Così la blockchain salverà il copyright

06.Mar.2019Editoriale

Articolo pubblicato su Milano Finanza del 6 marzo 2019

Abbiamo il dovere di difendere le nostre idee nello stesso modo in cui Bill Gates custodisce gelosamente il Codice Leicester di Leonardo da Vinci, l’unico in mano di privati, acquistato per oltre 30 milioni di dollari. Le idee hanno tutte pari dignità e possono essere semplici quanto rivoluzionarie, basti pensare ai tagli nella tela che hanno donato fama eterna all’artista Lucio Fontana.

Originali, geniali o soltanto abbozzate, le intuizioni sono sempre più oggetto di contesa in un mercato globale nel quale i player si moltiplicano in modo esponenziale. Soprattutto in un settore delicato come quello della proprietà intellettuale, la blockchain è in grado di garantire una regolamentazione meritocratica ed efficiente. La diffusione delle opere digitali ha reso ormai anacronistiche le società di gestione collettiva dei diritti. Per essere al passo con i tempi serve un nuovo paradigma capace di difendere i “big” ma soprattutto gli emergenti.

L’applicazione davvero rivoluzionaria riguarda i brevetti. Depositare una domanda non è semplice e, senza l’aiuto di un esperto, pressoché impossibile. I costi esorbitanti e le lungaggini burocratiche scoraggiano soprattutto le PMI e i singoli autori, favorendo una sorta di posizione dominante delle grandi imprese. La tutela brevettuale implica inoltre un forte rischio di contenzioso, motivo per il quale in molti rinunciano persino a intraprendere l’iter.

Nel 2017 i brevetti richiesti attraverso la catena dei blocchi sono aumentati del 300% rispetto all’anno precedente. A ottenerli sono stati soprattutto colossi del commercio e dei servizi, dell’informatica e della finanza: Alibaba vince questa particolare classifica con 90 concessioni, seguito da IBM (89), MasterCard (80), Bank of America (53) e Banca Popolare Cinese (44).

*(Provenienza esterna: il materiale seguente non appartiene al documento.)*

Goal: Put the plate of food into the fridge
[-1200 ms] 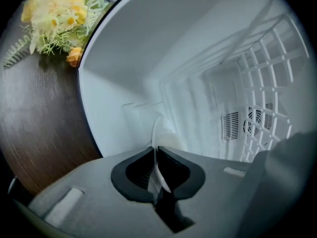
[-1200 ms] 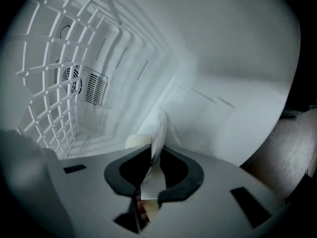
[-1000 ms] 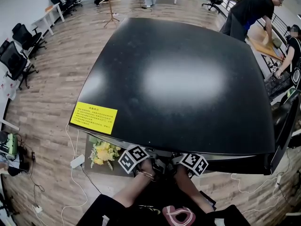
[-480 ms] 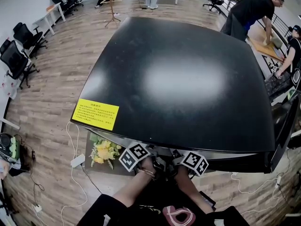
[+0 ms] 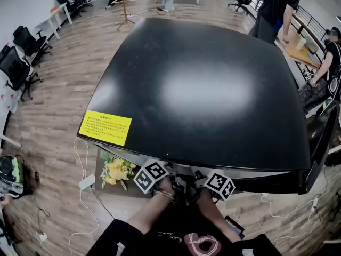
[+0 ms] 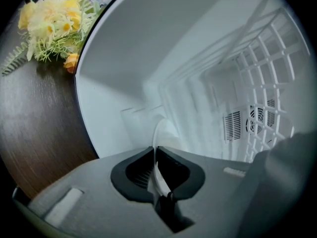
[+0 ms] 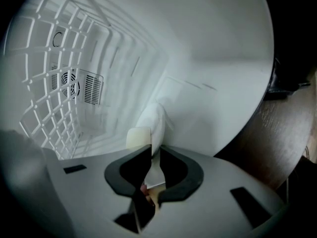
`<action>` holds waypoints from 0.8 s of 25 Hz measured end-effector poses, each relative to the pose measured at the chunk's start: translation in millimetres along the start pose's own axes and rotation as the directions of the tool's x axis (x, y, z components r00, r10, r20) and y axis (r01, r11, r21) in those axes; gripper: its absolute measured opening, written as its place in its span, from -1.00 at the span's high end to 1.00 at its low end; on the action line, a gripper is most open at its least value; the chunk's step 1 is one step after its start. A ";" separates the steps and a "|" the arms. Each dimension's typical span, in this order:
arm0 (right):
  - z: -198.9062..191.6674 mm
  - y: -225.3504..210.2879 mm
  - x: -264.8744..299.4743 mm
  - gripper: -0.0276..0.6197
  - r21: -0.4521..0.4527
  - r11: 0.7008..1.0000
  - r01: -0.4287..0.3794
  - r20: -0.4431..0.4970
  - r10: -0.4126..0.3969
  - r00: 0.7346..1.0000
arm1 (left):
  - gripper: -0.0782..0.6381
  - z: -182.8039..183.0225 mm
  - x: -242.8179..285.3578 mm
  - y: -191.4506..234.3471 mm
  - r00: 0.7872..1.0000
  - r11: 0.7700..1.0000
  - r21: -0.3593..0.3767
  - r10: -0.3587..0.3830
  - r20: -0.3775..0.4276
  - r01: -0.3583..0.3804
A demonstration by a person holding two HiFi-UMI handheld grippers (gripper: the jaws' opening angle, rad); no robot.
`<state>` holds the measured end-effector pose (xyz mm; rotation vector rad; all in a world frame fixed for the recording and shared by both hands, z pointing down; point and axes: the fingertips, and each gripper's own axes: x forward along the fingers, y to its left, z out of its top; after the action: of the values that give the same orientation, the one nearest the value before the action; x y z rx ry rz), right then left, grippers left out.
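Little has shifted over the last second: both grippers sit in the same spot under the front edge of the fridge point(image 5: 202, 89), whose black top fills the head view, while the bystander in black point(image 5: 277, 4) at the far right corner has straightened up and slid partly out of that view. At this moment the left gripper point(image 6: 157, 155) has its jaws pinched together on the thin white rim of the plate point(image 6: 166, 130), which shows edge-on just ahead of them. On the other side the right gripper point(image 7: 155, 155) has just been closing its jaws, and the plate's opposite rim is clamped between them, with a pale block of food point(image 7: 138, 137) on the plate just past the left jaw. Held between the two grippers, the plate is inside the fridge's white cavity, with a white wire rack point(image 7: 44, 58) and a fan vent point(image 7: 74, 86) beyond it. A yellow label point(image 5: 105, 127) sits on the fridge top near its front left corner, and yellow flowers point(image 5: 117, 170) lie just below that corner
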<state>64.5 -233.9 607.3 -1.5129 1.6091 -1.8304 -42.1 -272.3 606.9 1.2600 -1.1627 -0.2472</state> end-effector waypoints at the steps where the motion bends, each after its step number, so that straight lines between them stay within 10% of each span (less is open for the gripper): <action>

Nuovi posti di lavoro per nuove figure professionali sono all’orizzonte. L’Italia, finalmente membro dell’European Blockchain Partnership, sta seguendo il sentiero tracciato dall’Unione europea, che in più occasioni si è dimostrata favorevole alla tutela della proprietà intellettuale attraverso la blockchain. L’European Union Intellectual Property Office, il dipartimento preposto, nelle ultime settimane ha lanciato un forum per combattere la contraffazione, definita una “piaga globale”. È la dimostrazione che anche le istituzioni hanno bisogno del contributo delle persone e delle organizzazioni indipendenti per fare rete e costruire insieme il futuro.

Naturalmente l’approvazione di un quadro regolatorio non è la panacea di tutti i mali che affliggono il diritto d’autore. La tutela deve passare necessariamente da un ecosistema formato da pochi ma incisivi servizi capaci di premiare il talento: registrazione di idee davvero vincenti, predisposizione di una vetrina per la loro promozione e tutela legale su tutti.

I vantaggi sono assicurati anche in tema di copyright. Gli autori possono iscrivere le proprie opere in un database condiviso, chiaro e trasparente fornendo tutte le informazioni che riducono al massimo, fino a escluderlo, il pericolo di falsificazione delle opere. La possibilità di effettuare micro-pagamenti con costi di transazione quasi nulli, poi, semplifica notevolmente l’attività di crowdfunding.

Consulcesi Tech e Rehegoo Music Group da tempo applicano la blockchain alla produzione e distribuzione del lavoro degli artisti emergenti minacciati dalle piattaforme di streaming che, nella maggior parte dei casi, non garantiscono loro un equo compenso. Grazie agli Smart Contract non c’è modo di sfuggire agli accordi relativi a licenze e pagamenti digitali in tempo reale. Per questo motivo considero Marco Rinaldo, il fondatore di Rehegoo Music, un visionario paragonabile a giganti come Elon Musk e Jeff Bezos.

L’industria culturale (musicale, cinematografica ed editoriale) più di altre ha subìto il contraccolpo dell’innovazione tecnologica, ma quella che all’inizio è apparsa come una iattura col tempo si è trasformata in un’opportunità. Con la disintermediazione è cambiata la filiera che dalla creazione porta alla produzione e alla distribuzione del prodotto, con maggiori rischi ma anche più trasparenza per gli artisti, che sono liberi di gestire direttamente i propri diritti.

Riflettiamoci quando scarichiamo musica sullo smartphone, quando leggiamo un e-book in pausa pranzo o quando guardiamo un film sul tablet in palestra o in treno. Magari senza popcorn, ma nutrendoci di idee dal valore inestimabile.